§ **Your instructions**
Look for the word "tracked" in the material below. Copy each line that has it.

§ **Given data**
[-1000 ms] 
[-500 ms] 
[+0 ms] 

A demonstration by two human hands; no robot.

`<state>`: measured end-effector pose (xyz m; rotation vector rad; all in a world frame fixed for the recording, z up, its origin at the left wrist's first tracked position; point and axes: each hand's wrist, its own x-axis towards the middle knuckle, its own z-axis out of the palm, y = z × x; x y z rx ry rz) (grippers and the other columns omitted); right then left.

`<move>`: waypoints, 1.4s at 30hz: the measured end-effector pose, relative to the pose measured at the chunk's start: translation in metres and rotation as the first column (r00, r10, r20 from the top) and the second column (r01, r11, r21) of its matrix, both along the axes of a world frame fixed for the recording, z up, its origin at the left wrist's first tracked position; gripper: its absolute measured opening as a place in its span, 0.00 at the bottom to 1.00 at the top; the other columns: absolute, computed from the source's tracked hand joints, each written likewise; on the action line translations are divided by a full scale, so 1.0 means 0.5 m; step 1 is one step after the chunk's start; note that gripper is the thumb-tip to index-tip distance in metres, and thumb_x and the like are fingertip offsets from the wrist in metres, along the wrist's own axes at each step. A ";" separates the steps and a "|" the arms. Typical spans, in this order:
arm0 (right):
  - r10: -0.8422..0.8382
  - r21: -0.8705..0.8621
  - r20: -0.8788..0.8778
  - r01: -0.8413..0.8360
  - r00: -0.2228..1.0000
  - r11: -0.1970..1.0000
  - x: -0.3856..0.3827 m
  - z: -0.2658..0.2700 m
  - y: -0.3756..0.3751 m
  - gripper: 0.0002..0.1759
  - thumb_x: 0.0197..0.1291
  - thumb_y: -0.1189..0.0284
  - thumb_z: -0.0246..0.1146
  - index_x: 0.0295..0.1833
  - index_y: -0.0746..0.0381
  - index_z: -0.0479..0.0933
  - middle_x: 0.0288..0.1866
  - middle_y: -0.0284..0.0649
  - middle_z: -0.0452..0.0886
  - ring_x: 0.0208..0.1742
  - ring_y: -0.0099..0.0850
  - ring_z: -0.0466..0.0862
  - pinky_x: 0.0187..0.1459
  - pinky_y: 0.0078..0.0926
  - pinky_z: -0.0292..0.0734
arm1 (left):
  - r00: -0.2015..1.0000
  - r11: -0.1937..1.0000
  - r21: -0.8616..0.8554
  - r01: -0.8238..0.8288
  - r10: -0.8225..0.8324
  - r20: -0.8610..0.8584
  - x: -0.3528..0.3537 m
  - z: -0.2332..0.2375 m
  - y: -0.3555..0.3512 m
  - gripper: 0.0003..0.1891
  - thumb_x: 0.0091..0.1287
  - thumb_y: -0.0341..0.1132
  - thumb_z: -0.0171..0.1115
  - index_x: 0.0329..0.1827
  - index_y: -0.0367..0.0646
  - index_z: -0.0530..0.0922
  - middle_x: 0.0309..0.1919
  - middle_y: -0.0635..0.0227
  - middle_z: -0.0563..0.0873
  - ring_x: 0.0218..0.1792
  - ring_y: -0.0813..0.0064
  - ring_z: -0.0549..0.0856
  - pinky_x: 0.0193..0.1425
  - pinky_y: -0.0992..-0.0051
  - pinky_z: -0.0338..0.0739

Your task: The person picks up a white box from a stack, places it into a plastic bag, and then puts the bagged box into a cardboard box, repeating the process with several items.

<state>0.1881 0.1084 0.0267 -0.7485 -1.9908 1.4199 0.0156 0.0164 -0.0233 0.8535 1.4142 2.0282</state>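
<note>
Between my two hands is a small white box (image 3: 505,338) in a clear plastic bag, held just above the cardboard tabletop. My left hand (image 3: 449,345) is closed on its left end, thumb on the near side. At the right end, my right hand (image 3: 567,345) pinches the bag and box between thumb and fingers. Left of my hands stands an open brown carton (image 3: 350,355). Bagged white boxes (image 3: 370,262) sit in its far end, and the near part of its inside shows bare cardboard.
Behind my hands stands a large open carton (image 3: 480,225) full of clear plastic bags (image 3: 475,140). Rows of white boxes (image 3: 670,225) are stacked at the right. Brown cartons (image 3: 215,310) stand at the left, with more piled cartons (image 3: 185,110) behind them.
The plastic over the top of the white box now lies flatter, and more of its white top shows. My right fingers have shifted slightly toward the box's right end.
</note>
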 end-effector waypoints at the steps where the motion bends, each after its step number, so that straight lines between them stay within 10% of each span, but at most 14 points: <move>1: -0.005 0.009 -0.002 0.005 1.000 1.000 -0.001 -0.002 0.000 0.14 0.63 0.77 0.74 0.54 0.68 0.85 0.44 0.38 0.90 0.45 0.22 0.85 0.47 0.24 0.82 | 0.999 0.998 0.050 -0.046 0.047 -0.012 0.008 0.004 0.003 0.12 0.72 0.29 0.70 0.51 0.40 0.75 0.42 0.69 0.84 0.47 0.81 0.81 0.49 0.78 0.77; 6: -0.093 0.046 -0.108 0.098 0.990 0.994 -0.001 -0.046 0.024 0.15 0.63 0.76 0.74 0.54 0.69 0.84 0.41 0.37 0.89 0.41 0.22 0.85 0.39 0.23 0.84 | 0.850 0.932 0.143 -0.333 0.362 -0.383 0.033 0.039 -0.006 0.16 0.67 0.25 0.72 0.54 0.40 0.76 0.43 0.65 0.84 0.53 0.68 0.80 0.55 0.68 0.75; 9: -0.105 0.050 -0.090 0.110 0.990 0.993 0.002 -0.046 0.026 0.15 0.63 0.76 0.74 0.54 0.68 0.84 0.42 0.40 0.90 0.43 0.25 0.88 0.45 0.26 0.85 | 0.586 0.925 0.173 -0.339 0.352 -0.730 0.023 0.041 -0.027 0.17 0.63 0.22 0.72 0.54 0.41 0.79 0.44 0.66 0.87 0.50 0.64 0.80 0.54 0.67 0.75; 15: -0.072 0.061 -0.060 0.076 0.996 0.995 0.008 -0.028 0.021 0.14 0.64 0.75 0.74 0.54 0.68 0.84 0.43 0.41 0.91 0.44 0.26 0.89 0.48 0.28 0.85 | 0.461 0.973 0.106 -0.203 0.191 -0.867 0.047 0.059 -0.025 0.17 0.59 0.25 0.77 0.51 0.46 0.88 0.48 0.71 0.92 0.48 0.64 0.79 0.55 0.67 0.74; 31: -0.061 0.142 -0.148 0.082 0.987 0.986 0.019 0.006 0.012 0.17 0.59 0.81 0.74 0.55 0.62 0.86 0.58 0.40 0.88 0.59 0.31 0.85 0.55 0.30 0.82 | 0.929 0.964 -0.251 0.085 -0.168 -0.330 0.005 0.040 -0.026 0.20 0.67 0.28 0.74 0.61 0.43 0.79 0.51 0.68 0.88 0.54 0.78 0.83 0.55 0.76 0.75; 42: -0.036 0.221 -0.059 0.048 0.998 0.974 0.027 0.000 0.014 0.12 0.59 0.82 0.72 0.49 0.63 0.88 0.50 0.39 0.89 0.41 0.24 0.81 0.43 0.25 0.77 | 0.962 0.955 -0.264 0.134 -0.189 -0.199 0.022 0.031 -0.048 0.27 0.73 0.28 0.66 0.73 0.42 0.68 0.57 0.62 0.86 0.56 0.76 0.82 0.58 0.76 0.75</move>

§ **Reply**
`<state>`: measured end-effector pose (xyz m; rotation vector rad; all in a world frame fixed for the recording, z up, its origin at the left wrist's first tracked position; point and axes: each hand's wrist, its own x-axis towards the middle knuckle, its own z-axis out of the palm, y = z × x; x y z rx ry rz) (grippers and the other columns omitted); right then left.
`<move>`: waypoints, 1.4s at 30hz: the measured end-effector pose, relative to the pose measured at the chunk's start: translation in metres and rotation as the first column (r00, r10, r20 from the top) and the second column (r01, r11, r21) of its matrix, both along the axes of a world frame fixed for the recording, z up, its origin at the left wrist's first tracked position; gripper: its absolute measured opening as a place in its span, 0.00 at the bottom to 1.00 at the top; the other columns: absolute, computed from the source's tracked hand joints, each written likewise; on the action line translations are divided by a full scale, so 1.0 means 0.5 m; step 1 is one step after the chunk's start; note that gripper is the thumb-tip to index-tip distance in metres, and thumb_x and the like are fingertip offsets from the wrist in metres, along the wrist's own axes at each step. A ";" separates the steps and a "|" the arms. Typical spans, in this order:

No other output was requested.